PROBLEM DESCRIPTION: Copy the records below in full and leave every image out of the copy.
====== MATERIAL FOR THIS EXERCISE ======
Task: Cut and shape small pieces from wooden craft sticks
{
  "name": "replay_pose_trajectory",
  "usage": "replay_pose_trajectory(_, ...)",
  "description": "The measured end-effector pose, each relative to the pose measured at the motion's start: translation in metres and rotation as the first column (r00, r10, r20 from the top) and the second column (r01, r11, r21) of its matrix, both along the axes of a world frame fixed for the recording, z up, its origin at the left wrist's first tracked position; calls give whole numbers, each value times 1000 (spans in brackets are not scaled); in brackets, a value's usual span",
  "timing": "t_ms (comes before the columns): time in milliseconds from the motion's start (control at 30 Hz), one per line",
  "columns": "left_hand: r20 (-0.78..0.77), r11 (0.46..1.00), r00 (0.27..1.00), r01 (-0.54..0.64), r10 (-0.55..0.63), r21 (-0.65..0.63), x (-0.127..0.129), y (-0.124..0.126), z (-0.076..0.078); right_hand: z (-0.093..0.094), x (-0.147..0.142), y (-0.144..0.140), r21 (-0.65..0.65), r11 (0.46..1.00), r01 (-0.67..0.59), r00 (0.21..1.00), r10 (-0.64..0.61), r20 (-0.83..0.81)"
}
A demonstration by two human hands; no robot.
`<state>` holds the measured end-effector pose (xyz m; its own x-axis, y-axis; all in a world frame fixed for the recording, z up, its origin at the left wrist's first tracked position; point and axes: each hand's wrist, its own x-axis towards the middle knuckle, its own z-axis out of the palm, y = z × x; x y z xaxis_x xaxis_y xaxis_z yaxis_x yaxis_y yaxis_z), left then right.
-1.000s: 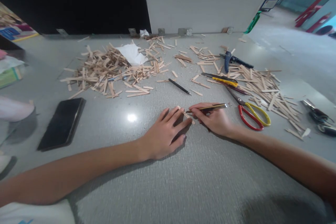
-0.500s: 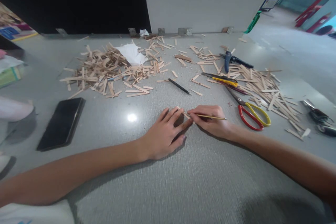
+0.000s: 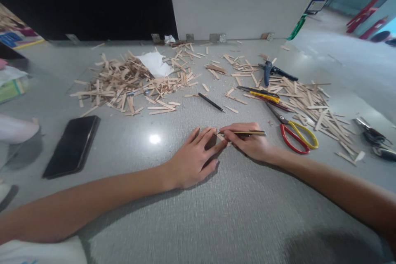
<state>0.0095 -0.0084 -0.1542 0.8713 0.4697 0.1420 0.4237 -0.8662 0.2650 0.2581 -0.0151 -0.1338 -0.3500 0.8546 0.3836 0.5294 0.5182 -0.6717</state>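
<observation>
Two hands meet at the middle of the grey desk (image 3: 198, 214), arms coming in from the near edge. Left hand (image 3: 193, 156) lies flat, fingers spread out, pressing down on a small wooden stick piece (image 3: 221, 136) that pokes out past its fingertips. Right hand (image 3: 247, 142) is closed around a pencil (image 3: 247, 133), pinching it with the tip down right at that stick piece, so the two hands are basically touching there. Most of the piece is covered by the left fingers, so can't see much of it.

Off to the left sits a black phone (image 3: 72, 144), face up. Just right of the right hand are red and yellow scissors (image 3: 293, 132), blades pointing far-left. A bit farther in the middle lies a black pen (image 3: 211, 102). Beyond the scissors there's a yellow utility knife (image 3: 262, 94) and farther still blue pliers (image 3: 272, 70), all mixed in with a scatter of sticks (image 3: 312, 105). Far left is a bigger pile of sticks (image 3: 123, 82) with a white paper (image 3: 154, 62) on it. A white board (image 3: 241, 0) stands at the far edge.
</observation>
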Motion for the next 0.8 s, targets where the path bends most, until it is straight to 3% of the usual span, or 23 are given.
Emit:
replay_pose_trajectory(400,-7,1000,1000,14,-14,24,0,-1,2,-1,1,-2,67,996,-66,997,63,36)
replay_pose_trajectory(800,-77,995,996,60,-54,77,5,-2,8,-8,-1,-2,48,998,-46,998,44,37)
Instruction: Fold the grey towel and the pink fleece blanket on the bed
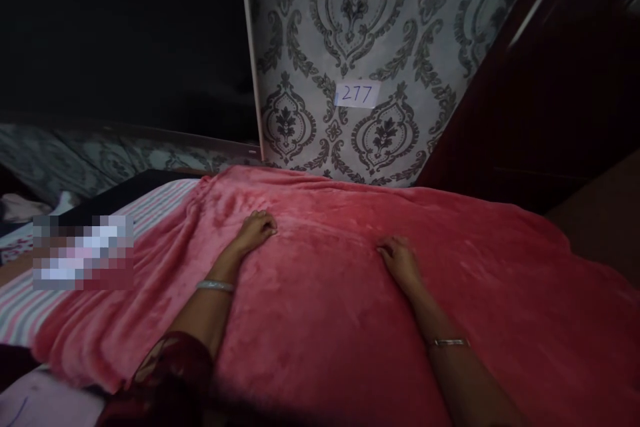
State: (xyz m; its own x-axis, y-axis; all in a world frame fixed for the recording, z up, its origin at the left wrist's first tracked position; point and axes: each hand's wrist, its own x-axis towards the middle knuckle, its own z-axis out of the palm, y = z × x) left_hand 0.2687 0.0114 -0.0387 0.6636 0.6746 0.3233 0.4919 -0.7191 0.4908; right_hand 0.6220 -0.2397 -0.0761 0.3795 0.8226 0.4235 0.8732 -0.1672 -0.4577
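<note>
A plush pinkish-red blanket (310, 293) lies spread across the surface in front of me. My left hand (256, 229) rests on its upper left part, the fingers curled and closed on the cloth. To the right, my right hand (399, 259) also has its fingers drawn together on the blanket. Faint creases run through the cloth between the two hands. Folds gather along the blanket's left side, while the middle lies fairly flat. Any cloth inside the fingers is mostly hidden.
Beneath the blanket's left edge shows a striped sheet (155, 203), with a pixelated patch over part of it. A large black screen (125, 40) stands behind at left. Patterned wallpaper (357, 7) bears a paper label (357, 94) reading 277. A dark red panel (540, 80) rises at right.
</note>
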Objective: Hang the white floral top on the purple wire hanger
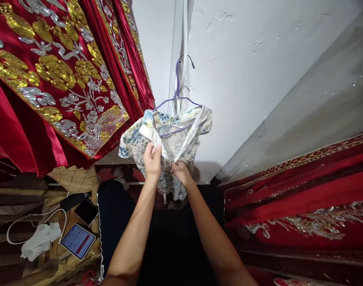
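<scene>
A floral blouse (pixel 134 137) in white, blue and yellow hangs on a purple wire hanger (pixel 177 81) in front of the pale wall. Its front hangs apart, showing the lighter inside of the fabric. My left hand (pixel 152 161) is closed on the white front edge on the left side. Lower and to the right, my right hand (pixel 180 171) pinches the other front edge close to where the two edges meet. Whether a button or fastening lies between the fingers is too small to make out.
Red cloth (pixel 59 79) with gold and silver embroidery hangs at upper left. At lower left, a lit phone (pixel 78 241), a dark phone (pixel 86 211), crumpled tissue (pixel 40 241) and a white cable lie on a wooden surface. More red embroidered fabric (pixel 312 198) hangs at right.
</scene>
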Tool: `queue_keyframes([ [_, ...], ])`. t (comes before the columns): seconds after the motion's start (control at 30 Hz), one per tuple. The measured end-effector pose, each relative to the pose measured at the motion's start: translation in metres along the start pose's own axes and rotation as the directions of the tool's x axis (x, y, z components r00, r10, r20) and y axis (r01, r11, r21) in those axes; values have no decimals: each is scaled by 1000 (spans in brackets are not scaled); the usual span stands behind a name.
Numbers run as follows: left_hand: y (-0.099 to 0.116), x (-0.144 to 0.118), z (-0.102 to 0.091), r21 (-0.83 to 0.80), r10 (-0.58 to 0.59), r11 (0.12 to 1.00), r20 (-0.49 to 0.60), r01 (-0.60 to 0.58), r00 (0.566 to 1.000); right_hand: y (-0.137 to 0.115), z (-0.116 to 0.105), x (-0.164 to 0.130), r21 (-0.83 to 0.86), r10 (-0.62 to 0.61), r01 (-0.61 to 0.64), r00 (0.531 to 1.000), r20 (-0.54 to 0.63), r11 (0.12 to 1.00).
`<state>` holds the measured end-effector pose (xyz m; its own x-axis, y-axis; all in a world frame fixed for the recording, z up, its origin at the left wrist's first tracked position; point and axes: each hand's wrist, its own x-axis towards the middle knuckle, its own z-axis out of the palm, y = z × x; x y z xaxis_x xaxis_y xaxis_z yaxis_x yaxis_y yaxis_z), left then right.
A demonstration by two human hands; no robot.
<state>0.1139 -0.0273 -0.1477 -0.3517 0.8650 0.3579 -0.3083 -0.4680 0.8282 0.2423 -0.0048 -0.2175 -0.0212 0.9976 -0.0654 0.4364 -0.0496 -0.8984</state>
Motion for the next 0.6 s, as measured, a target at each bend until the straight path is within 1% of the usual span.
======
WRITTEN SOLUTION:
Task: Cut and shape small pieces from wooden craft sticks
{
  "name": "replay_pose_trajectory",
  "usage": "replay_pose_trajectory(_, ...)",
  "description": "The measured end-effector pose, each relative to the pose measured at the motion's start: translation in metres and rotation as the first column (r00, r10, r20 from the top) and the second column (r01, r11, r21) of its matrix, both along the axes of a world frame fixed for the recording, z up, its origin at the left wrist's first tracked position; calls give whole numbers, each value times 1000 (spans in brackets are not scaled); in brackets, a value's usual span",
  "timing": "t_ms (comes before the columns): time in milliseconds from the motion's start (control at 30 Hz), one per line",
  "columns": "left_hand: r20 (-0.78..0.77), r11 (0.46..1.00), r00 (0.27..1.00), r01 (-0.54..0.64), r10 (-0.55..0.63), r21 (-0.65..0.63), x (-0.127..0.129), y (-0.124..0.126), z (-0.076..0.078); right_hand: z (-0.093..0.094), x (-0.147..0.142), y (-0.144..0.140), r21 (-0.65..0.65), r11 (0.46..1.00), r01 (-0.67..0.59), r00 (0.21..1.00), r10 (-0.64..0.61), r20 (-0.83..0.81)"
}
A demonstration by two human hands; no robot.
`<state>` holds the measured end-effector pose (xyz m; its own x-axis, y-axis; all in a world frame fixed for the recording, z up, its origin at the left wrist's first tracked position; point and axes: each hand's wrist, its own x-axis towards the middle knuckle, its own z-axis out of the palm, y = z × x; x y z xaxis_x xaxis_y xaxis_z yaxis_x yaxis_y yaxis_z), left then right.
-1.000s: 
-0.500s: 
+0.000s: 
<state>0.0095 -0.0084 -0.1542 0.8713 0.4697 0.1420 0.4237 -0.8662 0.2650 0.2581 -0.0151 -0.1338 -0.3500 0.8546 0.3836 0.5294 0.5182 -0.6717</state>
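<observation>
Two hands meet at the middle of the grey desk (image 3: 198, 214), arms coming in from the near edge. Left hand (image 3: 193, 156) lies flat, fingers spread out, pressing down on a small wooden stick piece (image 3: 221, 136) that pokes out past its fingertips. Right hand (image 3: 247, 142) is closed around a pencil (image 3: 247, 133), pinching it with the tip down right at that stick piece, so the two hands are basically touching there. Most of the piece is covered by the left fingers, so can't see much of it.

Off to the left sits a black phone (image 3: 72, 144), face up. Just right of the right hand are red and yellow scissors (image 3: 293, 132), blades pointing far-left. A bit farther in the middle lies a black pen (image 3: 211, 102). Beyond the scissors there's a yellow utility knife (image 3: 262, 94) and farther still blue pliers (image 3: 272, 70), all mixed in with a scatter of sticks (image 3: 312, 105). Far left is a bigger pile of sticks (image 3: 123, 82) with a white paper (image 3: 154, 62) on it. A white board (image 3: 241, 0) stands at the far edge.
</observation>
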Motion for the next 0.8 s, targets where the path bends most, until it is straight to 3% of the usual span, or 23 are given.
Emit:
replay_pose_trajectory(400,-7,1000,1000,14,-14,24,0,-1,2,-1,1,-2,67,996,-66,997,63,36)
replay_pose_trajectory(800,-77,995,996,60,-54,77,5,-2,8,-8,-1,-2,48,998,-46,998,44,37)
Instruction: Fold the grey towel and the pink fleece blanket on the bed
State: (xyz m; its own x-axis, y-axis; all in a world frame fixed for the recording, z up, its origin at the left wrist's first tracked position; point and axes: each hand's wrist, its own x-axis towards the middle knuckle, its own z-axis out of the palm, y = z × x) left_hand 0.2687 0.0114 -0.0387 0.6636 0.6746 0.3233 0.4919 -0.7191 0.4908; right_hand 0.6220 -0.2397 -0.0761 0.3795 0.8226 0.4235 0.8732 -0.1672 -0.4577
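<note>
A plush pinkish-red blanket (310, 293) lies spread across the surface in front of me. My left hand (256, 229) rests on its upper left part, the fingers curled and closed on the cloth. To the right, my right hand (399, 259) also has its fingers drawn together on the blanket. Faint creases run through the cloth between the two hands. Folds gather along the blanket's left side, while the middle lies fairly flat. Any cloth inside the fingers is mostly hidden.
Beneath the blanket's left edge shows a striped sheet (155, 203), with a pixelated patch over part of it. A large black screen (125, 40) stands behind at left. Patterned wallpaper (357, 7) bears a paper label (357, 94) reading 277. A dark red panel (540, 80) rises at right.
</note>
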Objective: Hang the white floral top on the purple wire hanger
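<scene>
A floral blouse (pixel 134 137) in white, blue and yellow hangs on a purple wire hanger (pixel 177 81) in front of the pale wall. Its front hangs apart, showing the lighter inside of the fabric. My left hand (pixel 152 161) is closed on the white front edge on the left side. Lower and to the right, my right hand (pixel 180 171) pinches the other front edge close to where the two edges meet. Whether a button or fastening lies between the fingers is too small to make out.
Red cloth (pixel 59 79) with gold and silver embroidery hangs at upper left. At lower left, a lit phone (pixel 78 241), a dark phone (pixel 86 211), crumpled tissue (pixel 40 241) and a white cable lie on a wooden surface. More red embroidered fabric (pixel 312 198) hangs at right.
</scene>
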Tool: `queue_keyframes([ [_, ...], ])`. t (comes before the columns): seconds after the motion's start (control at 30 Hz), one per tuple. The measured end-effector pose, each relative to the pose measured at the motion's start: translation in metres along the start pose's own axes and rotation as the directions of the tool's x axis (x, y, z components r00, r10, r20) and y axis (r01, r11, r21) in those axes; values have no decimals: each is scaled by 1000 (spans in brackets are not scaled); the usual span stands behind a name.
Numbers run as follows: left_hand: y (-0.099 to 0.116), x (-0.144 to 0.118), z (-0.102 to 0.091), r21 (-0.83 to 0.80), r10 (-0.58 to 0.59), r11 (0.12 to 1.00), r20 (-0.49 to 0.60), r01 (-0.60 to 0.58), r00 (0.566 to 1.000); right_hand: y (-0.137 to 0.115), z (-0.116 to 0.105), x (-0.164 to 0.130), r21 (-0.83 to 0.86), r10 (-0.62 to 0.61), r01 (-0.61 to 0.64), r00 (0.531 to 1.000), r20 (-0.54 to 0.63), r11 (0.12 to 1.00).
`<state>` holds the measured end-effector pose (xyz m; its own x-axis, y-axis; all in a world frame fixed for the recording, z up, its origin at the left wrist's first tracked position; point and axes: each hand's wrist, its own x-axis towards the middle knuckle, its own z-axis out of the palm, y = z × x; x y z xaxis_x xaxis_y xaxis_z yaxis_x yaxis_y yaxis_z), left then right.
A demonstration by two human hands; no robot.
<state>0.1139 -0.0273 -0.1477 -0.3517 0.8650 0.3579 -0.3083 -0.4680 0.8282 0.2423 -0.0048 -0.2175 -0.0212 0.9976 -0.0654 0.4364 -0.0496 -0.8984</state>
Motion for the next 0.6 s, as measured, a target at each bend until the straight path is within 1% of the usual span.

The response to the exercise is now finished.